Kitchen lovers, it’s that time of year again. Get ready to savour the spotless happy place that will be your kitchen after these cost-effective, all-natural spring cleaning tips. Chemical-free spring cleaning tips and tricks made so easy, you wish you’d done them sooner.
1. Stainless steel: Put a bit of vinegar on it
Vinegar is acidic so it’s perfect to use anywhere where you want to get rid of smears and stains. Clean stainless steel by spraying distilled white vinegar mixed with equal parts of water. It’ll wipe out greasy surfaces, fingerprints and reduce limescale in no time, leaving you with shiny taps and mirrors.
You can also use it to get rid of the damp smell on clothes from your washing machine. With no clothes in the machine, pour half a mug of distilled white vinegar where fabric conditioner goes in, set it on a run at 90°C and follow up with a rinse. Just don’t reach for the balsamic .
2. Burnt pans: Cake them in bicarb
…or use lemon halves to brighten up copper pans. Photo: Natalé Towell.
Sodium bicarbonate is a mild alkali and that can cause dirt and grease to dissolve easily in water. Save the outside of burned pans by covering the offending area with a thick layer of bicarbonate of soda and leaving it overnight. The brown bits should wipe off and use a scourer if there’s a bit of resistance.
For the inside of pans, try adding some water to the bicarb, heating the pan briefly with the solution in it and leaving it for 24 hours. Whilst suitable for stainless steel, cast-iron and non-stick pans, don’t do this on aluminium. For aluminium pans you can remove water tide marks by boiling water with sliced apple, rhubarb or lemon peel. For tough stains, boil three parts vinegar to one part water. To brighten up copper pan, use lemon halves dipped in salt or baking powder.
3. Ovens: Don’t reach for oven cleaner…
Who knew oven envy was a thing…
Reach for the bicarb (again) to degrease your oven. Not only will you avoid harsh chemicals, but you’ll also resist the need to invest in a biohazard suit.
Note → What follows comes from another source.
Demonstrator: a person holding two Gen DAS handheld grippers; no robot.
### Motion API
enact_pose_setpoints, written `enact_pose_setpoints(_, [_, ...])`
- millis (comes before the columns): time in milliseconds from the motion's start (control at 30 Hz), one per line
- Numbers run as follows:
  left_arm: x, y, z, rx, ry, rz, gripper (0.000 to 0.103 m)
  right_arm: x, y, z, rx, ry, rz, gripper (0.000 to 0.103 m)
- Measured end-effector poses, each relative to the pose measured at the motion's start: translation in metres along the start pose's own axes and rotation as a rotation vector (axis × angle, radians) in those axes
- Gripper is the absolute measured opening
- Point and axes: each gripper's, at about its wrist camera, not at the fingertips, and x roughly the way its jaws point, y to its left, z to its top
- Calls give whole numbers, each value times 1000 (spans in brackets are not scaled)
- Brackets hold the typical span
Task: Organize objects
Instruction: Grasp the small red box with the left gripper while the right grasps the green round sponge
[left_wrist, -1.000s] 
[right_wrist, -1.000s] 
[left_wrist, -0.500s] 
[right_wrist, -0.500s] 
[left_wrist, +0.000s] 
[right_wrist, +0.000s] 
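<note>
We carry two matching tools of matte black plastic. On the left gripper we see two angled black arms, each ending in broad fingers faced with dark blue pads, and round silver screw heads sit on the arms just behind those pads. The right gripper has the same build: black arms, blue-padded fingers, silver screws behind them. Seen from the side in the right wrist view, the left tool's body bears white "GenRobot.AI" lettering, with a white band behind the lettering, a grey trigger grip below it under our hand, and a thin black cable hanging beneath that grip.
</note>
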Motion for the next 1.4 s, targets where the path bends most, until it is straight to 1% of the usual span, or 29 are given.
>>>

Spread a paste of bicarb and water all over the inside surfaces of your oven, being careful to avoid the heating elements. Leave it overnight and wipe it all off with a damp cloth. You’ll probably need to give it a little elbow grease and spray some distilled white vinegar onto any soda residues. This will get it to gently foam up and make it easy to wipe away anything left.
4. High surfaces: Do the cloth trick
Baffled by how the top of cupboards get so dusty? Even more baffled by how to clean them? Lay a piece of cloth over the surface and when it comes to cleaning time, just carefully remove it, give it a shake outside and a wash.
Gone are the perilous days of scrubbing an area that you can’t really see properly and no one else will ever see, making the whole escapade feel like a total waste of time…
5. Larder: Fall in love with jars
Go on, give good kilner. Photo: Helen Cathcart.
Storing dry goods such as rice, pasta and lentils needn’t be a matter of shoving bags into an already jam-packed giant Tupperware. Show off your staples by investing in a few large kilner jars and artfully displaying them on a shelf.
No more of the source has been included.